阿姨說這麽多年了,她從未見過一個女孩兒令他心動過,也從未見過他肯花這麽多心思。
她說還有很多我不知道的,裴鞘有時候回去會在我房間待一會兒再出來,每次都是一副凝重的樣子。這一點,我父親也很清楚。

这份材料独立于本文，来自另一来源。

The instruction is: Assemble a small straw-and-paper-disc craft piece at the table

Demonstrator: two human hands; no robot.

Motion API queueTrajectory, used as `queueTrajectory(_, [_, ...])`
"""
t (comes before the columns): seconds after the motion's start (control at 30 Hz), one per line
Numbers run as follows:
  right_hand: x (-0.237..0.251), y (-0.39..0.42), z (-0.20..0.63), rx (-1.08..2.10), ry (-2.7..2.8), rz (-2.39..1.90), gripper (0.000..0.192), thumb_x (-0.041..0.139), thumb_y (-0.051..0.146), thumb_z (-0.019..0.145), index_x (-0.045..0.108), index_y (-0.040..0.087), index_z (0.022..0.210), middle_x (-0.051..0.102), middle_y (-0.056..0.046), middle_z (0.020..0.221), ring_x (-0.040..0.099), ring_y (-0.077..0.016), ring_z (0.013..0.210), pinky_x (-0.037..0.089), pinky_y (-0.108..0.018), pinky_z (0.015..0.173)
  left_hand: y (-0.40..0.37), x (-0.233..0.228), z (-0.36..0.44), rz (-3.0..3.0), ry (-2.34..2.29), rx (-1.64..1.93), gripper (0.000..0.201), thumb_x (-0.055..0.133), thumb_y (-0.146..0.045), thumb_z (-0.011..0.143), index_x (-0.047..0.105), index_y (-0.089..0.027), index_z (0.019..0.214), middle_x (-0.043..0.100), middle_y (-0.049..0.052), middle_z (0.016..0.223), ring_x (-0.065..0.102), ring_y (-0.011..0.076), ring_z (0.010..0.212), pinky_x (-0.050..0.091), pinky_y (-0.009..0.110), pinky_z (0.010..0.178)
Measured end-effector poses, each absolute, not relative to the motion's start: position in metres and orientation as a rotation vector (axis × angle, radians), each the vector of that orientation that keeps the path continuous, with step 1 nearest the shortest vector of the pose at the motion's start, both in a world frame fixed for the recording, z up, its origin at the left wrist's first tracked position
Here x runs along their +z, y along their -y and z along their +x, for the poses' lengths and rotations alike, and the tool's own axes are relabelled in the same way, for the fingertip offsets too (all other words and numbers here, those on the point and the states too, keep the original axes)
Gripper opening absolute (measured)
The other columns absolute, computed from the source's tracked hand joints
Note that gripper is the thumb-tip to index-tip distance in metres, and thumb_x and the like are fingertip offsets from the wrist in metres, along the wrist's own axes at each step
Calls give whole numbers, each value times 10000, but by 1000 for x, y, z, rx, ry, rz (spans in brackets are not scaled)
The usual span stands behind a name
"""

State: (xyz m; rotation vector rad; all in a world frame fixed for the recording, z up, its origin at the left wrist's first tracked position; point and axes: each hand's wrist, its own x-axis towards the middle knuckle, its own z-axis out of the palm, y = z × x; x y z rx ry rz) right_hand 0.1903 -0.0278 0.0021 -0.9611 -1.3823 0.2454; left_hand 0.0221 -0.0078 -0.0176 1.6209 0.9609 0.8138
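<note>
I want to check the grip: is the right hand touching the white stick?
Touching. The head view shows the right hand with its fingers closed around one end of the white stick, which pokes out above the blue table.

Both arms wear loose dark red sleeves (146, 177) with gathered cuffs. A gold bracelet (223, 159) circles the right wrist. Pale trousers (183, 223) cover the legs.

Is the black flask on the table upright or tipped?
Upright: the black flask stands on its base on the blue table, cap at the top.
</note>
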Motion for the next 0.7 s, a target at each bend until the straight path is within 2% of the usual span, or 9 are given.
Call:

他們兩個人都知道,裴鞘是真心喜歡我的,現在我離婚了,我們不就能在一起了嗎?
再說,我們年紀都不小了,裴鞘也應該成家了,如果兩情相悅的話,他們又憑什麽阻礙我們的幸福,在他們看來,讓我們幸福就是他們最大的安慰。
那天,我很感謝阿姨動情的對我說這些。
我自己心裏當然很清楚裴鞘對我的意義,也明白他對我的感情,絕對是真實的。
裴鞘總是像一盞燈一樣,時刻照耀著我、
可我卻不能跟他在一起,對我而言,我更希望他是一個方向,不斷指引我前進。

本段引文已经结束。